▸ **Task to complete**
Determine how many lines in the records hold "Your", then give that number by itself.

(Extracted records)
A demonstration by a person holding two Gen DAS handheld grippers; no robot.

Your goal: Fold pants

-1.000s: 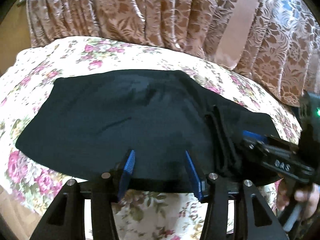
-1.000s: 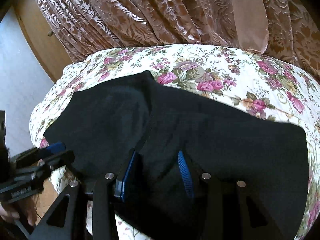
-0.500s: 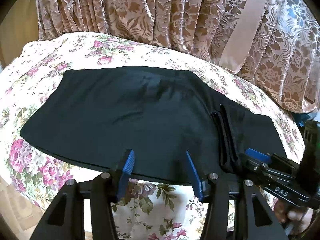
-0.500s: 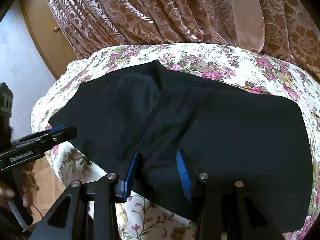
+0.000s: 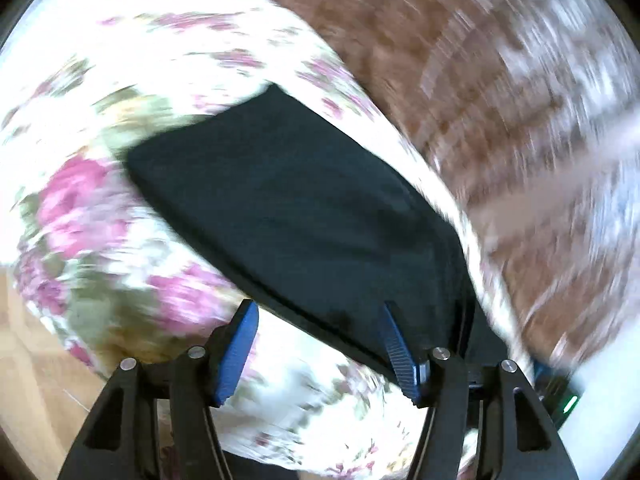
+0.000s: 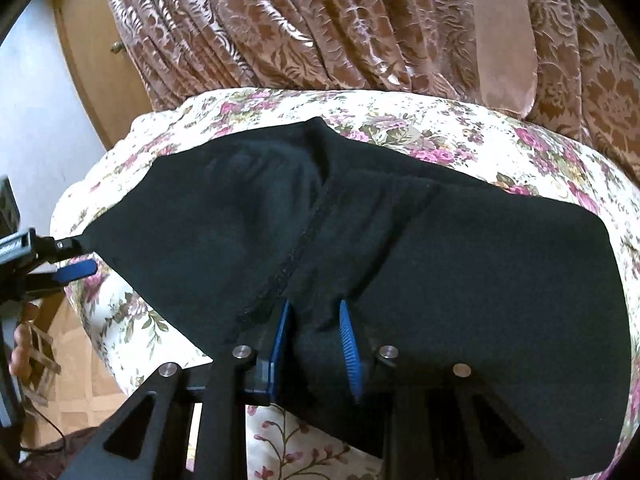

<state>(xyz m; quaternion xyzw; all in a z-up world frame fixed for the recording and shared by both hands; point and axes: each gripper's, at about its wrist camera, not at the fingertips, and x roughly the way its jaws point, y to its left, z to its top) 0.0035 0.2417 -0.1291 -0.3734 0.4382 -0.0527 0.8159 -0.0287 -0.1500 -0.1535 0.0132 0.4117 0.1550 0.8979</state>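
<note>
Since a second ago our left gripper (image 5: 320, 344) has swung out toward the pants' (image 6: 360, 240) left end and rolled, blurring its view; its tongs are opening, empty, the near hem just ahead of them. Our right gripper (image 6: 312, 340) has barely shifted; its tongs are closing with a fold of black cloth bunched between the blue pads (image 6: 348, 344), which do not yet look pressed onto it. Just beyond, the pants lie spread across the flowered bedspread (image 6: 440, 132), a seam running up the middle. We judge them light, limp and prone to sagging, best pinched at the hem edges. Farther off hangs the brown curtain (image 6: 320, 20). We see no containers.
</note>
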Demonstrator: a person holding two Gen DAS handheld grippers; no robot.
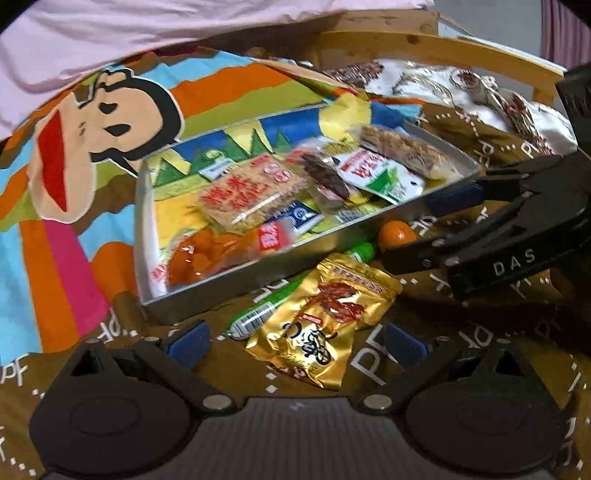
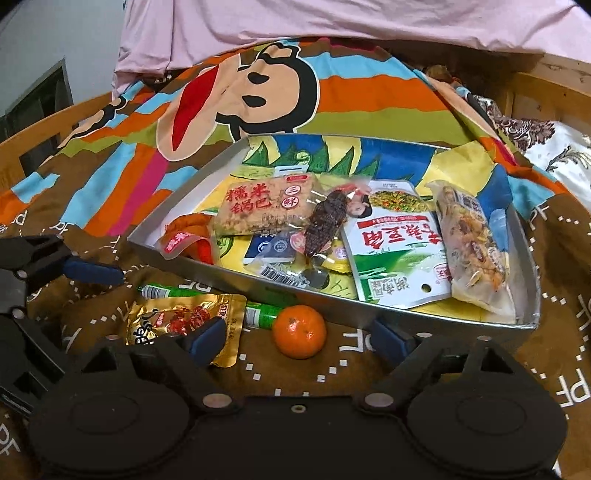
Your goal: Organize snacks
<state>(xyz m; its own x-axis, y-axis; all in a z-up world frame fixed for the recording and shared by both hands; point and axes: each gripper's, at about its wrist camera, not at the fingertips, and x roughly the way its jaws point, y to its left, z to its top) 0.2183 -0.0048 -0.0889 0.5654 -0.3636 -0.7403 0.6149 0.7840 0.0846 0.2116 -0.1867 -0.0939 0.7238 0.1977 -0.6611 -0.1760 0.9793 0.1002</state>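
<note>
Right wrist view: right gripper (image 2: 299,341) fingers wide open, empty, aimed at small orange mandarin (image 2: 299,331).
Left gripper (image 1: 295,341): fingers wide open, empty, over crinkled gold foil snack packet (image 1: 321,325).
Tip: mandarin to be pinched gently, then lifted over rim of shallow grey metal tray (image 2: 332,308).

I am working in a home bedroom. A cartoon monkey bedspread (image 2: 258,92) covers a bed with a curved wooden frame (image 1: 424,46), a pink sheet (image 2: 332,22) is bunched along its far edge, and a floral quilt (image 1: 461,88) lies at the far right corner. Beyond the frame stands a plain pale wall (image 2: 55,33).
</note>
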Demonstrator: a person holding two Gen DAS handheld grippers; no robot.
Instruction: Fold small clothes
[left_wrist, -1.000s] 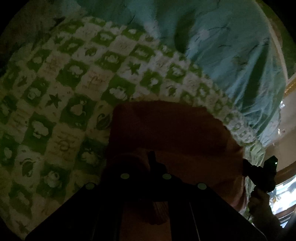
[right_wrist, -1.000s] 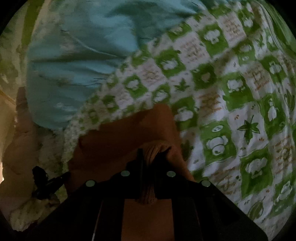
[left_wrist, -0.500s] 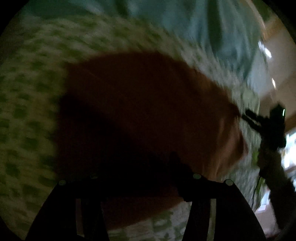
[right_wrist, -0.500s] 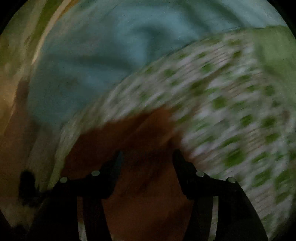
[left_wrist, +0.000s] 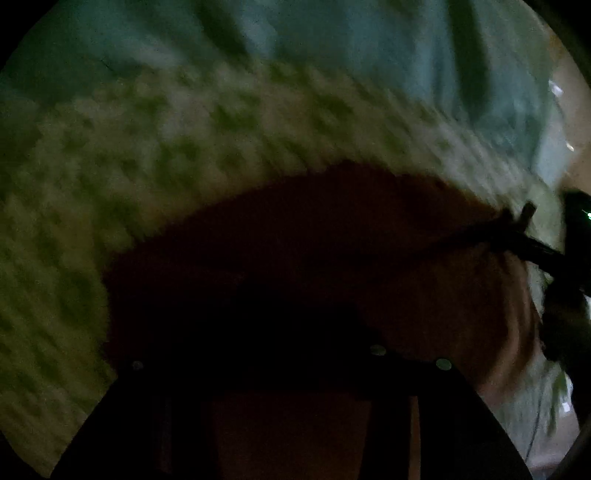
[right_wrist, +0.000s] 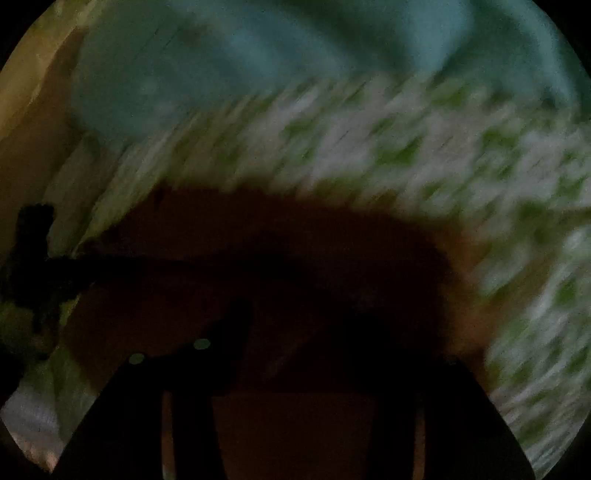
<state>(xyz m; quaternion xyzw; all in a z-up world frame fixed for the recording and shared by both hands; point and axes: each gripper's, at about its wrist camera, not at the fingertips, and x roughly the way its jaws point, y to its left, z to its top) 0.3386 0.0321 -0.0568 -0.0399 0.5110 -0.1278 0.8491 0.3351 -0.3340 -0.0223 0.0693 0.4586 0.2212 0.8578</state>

▸ **Task response**
2